(What to work on) In the reply, include exactly the lines of the entries below from the first to the line with "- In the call", that line included.

• • •

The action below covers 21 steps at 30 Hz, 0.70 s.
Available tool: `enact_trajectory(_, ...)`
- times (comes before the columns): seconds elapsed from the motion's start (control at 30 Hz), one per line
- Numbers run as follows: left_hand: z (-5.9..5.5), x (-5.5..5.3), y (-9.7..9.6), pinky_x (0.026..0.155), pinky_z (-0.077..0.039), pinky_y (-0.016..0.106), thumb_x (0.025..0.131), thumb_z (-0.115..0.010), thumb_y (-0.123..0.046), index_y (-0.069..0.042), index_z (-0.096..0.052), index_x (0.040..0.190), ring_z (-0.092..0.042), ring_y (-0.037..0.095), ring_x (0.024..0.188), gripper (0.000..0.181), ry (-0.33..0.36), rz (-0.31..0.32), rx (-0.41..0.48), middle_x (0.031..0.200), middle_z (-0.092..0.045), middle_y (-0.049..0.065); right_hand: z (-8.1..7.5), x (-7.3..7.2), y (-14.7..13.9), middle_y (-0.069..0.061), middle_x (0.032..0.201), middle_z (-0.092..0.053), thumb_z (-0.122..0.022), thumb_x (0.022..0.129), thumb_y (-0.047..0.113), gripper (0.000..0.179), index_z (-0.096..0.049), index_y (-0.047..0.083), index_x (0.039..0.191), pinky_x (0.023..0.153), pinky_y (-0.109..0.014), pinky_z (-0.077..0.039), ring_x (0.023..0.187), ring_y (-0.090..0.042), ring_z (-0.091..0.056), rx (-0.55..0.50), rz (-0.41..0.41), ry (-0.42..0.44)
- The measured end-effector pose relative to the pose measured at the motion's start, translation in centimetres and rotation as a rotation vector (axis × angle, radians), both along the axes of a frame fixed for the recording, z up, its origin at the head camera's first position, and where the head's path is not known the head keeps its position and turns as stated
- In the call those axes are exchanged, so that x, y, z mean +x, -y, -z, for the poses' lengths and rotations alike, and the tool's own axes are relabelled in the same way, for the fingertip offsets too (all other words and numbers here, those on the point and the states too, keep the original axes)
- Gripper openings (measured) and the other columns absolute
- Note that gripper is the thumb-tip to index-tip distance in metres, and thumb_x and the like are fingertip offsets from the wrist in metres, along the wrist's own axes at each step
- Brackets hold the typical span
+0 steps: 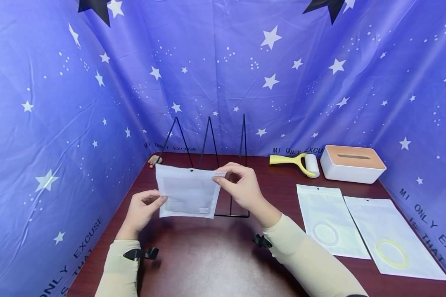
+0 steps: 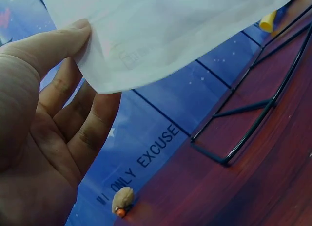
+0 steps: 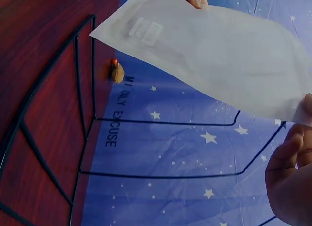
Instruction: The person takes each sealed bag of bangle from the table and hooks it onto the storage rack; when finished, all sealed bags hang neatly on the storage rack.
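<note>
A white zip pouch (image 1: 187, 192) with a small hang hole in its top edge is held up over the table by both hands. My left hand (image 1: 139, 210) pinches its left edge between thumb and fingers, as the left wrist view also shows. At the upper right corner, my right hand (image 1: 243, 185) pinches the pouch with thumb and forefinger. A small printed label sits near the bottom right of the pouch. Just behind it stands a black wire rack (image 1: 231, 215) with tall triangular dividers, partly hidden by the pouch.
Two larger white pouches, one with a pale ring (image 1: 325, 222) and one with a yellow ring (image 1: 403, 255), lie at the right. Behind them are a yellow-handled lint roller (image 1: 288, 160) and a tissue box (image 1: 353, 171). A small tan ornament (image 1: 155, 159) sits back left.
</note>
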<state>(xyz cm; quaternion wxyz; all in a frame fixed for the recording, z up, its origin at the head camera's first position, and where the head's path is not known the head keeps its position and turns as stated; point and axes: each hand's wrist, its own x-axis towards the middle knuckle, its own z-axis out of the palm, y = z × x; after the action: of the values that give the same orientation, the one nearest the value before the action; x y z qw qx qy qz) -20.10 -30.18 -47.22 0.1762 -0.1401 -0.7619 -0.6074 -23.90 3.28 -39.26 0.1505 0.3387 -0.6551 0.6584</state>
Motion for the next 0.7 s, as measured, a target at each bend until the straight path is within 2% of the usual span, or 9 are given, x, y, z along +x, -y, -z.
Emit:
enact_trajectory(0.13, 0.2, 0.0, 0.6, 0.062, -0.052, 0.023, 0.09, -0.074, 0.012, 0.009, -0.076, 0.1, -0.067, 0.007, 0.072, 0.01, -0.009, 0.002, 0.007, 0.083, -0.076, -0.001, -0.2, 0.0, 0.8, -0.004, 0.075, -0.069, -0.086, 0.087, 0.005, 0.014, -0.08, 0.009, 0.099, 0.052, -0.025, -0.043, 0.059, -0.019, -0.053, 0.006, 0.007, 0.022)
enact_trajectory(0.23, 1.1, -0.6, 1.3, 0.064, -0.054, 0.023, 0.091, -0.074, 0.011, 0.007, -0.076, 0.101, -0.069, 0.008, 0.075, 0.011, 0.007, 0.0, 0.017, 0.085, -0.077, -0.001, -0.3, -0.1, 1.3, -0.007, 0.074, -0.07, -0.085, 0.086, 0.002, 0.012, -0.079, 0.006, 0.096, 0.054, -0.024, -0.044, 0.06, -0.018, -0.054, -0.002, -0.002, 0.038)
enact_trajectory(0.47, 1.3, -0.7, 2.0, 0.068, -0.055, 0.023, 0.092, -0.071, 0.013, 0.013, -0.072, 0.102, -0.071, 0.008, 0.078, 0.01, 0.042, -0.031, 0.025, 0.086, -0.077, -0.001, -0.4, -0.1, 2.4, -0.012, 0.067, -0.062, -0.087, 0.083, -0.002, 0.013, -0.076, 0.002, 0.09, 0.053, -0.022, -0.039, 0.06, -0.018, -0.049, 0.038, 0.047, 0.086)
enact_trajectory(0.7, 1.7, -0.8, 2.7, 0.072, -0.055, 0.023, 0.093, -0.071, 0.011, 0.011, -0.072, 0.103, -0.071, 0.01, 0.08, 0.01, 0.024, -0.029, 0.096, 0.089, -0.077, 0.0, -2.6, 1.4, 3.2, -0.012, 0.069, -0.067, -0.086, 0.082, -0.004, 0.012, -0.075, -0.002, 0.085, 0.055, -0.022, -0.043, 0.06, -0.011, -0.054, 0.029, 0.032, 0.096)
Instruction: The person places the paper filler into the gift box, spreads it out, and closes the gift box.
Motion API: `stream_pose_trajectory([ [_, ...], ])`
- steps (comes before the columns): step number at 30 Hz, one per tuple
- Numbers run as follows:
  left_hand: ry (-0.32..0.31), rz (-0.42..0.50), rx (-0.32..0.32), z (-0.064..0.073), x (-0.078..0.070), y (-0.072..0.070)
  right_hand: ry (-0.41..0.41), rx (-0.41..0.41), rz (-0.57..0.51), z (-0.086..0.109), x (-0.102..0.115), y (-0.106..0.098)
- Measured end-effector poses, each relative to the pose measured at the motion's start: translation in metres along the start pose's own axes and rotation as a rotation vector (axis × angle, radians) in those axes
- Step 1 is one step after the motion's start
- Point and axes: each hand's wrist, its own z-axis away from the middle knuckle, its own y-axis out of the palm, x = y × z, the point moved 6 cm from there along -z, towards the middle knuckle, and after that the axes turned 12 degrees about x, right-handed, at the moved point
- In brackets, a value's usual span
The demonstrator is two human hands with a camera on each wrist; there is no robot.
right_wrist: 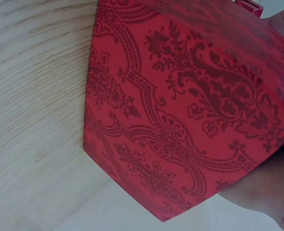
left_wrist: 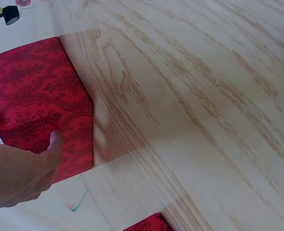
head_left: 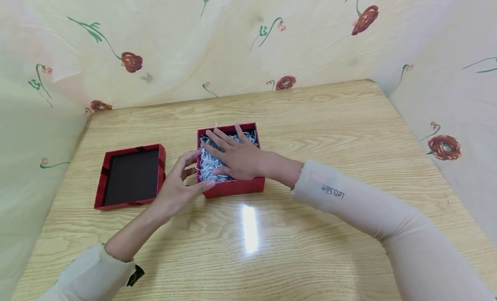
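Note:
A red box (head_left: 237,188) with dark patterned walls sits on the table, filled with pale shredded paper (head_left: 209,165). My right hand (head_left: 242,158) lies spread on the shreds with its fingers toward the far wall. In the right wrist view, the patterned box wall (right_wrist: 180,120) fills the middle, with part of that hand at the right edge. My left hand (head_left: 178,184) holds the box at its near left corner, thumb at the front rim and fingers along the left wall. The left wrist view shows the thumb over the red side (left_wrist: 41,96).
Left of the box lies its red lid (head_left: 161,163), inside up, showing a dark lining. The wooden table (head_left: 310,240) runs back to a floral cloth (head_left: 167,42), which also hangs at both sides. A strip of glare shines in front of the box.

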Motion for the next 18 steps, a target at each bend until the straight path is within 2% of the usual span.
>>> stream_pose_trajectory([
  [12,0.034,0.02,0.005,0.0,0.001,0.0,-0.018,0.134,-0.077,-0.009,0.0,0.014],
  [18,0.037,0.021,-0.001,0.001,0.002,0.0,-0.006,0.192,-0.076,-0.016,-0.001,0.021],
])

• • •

(The answer)
The action below covers 21 steps at 30 Hz, 0.70 s.
Available tool: `enact_trajectory(_, ...)`
- times (comes before the columns): seconds elapsed from the motion's start (control at 30 Hz), one per line
- Numbers run as follows: left_hand: z (-5.9..5.5), x (-5.5..5.3), y (-9.7..9.6), pinky_x (0.026..0.155), pinky_z (-0.077..0.039), pinky_y (-0.016..0.106), thumb_x (0.025..0.131), thumb_z (-0.115..0.010), thumb_y (-0.123..0.046), index_y (-0.069..0.042), index_z (-0.096..0.052), index_x (0.040..0.190), ring_z (-0.092..0.042), ring_y (-0.037..0.095), ring_x (0.024..0.188), gripper (0.000..0.181), ry (-0.33..0.36), rz (-0.31..0.32), rx (-0.41..0.48), middle_x (0.031..0.200), middle_z (-0.092..0.045), middle_y (-0.049..0.065); right_hand: z (-8.1..7.5), x (-7.3..7.2), y (-14.7..13.9), middle_y (-0.069..0.061), middle_x (0.032..0.201), middle_z (-0.092..0.053), thumb_z (-0.122..0.022), thumb_x (0.022..0.129), thumb_y (-0.047..0.113), gripper (0.000..0.179), index_z (-0.096..0.049), index_y (-0.047..0.083), index_x (0.039..0.191), pinky_x (0.023..0.153), pinky_y (-0.109..0.014), pinky_z (-0.077..0.039), ring_x (0.023..0.187), ring_y (-0.090..0.042), ring_z (-0.091..0.056), rx (-0.55..0.50), rz (-0.41..0.41), ry (-0.42..0.44)
- The measured end-effector pose relative to the pose measured at the motion's start, translation in centimetres and rotation as a rotation vector (axis × angle, radians), both along the axes of a frame fixed for the recording, z up, its origin at the head camera's first position, and where the head's path is not known the head keeps its position and turns as stated
- In the call those axes are exchanged, so that x, y, z mean +x, -y, -z, for the poses' lengths and rotations alike, and the tool's own axes are relabelled in the same way, for the fingertip offsets too (all other words and numbers here, those on the point and the states too, keep the original axes)

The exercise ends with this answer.